In numpy, the square root and power by 1/2 is almost indistinguishable in speed. However, when doing the inverse square root vs the power by -1/2, the latter is about 10x slower.
# Python 3.10.2; numpy 1.22.1; clang-1205.0.22.11; macOS 12.1
import numpy as np
arr = np.random.uniform(0, 1, 10000)
print("Square Root")
%timeit -n 10000 np.sqrt(arr)
%timeit -n 10000 arr**(1/2)
print("Inverse Square Root")
%timeit -n 10000 1 / np.sqrt(arr)
%timeit -n 10000 np.sqrt(1/arr)
%timeit -n 10000 arr**(-1/2)
Square Root
10.3 µs ± 315 ns per loop (mean ± std. dev. of 7 runs, 10,000 loops each)

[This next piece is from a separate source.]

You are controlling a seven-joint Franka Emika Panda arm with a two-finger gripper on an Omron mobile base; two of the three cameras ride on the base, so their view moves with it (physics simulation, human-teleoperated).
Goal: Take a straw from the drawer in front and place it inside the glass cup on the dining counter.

10.9 µs ± 321 ns per loop (mean ± std. dev. of 7 runs, 10,000 loops each)
Inverse Square Root
19.1 µs ± 744 ns per loop (mean ± std. dev. of 7 runs, 10,000 loops each)
19.4 µs ± 791 ns per loop (mean ± std. dev. of 7 runs, 10,000 loops each)
196 µs ± 5.69 µs per loop (mean ± std. dev. of 7 runs, 10,000 loops each)
Can someone with more familiarity of the source implementation explain the difference?
numpy makes special cases of exponents in {-1, 0, 0.5, 1, 2}, but no others. There was an issue opened in 2017 to add to add -2 and -0.5 to this set, but it appears that nothing yet has been done in that direction.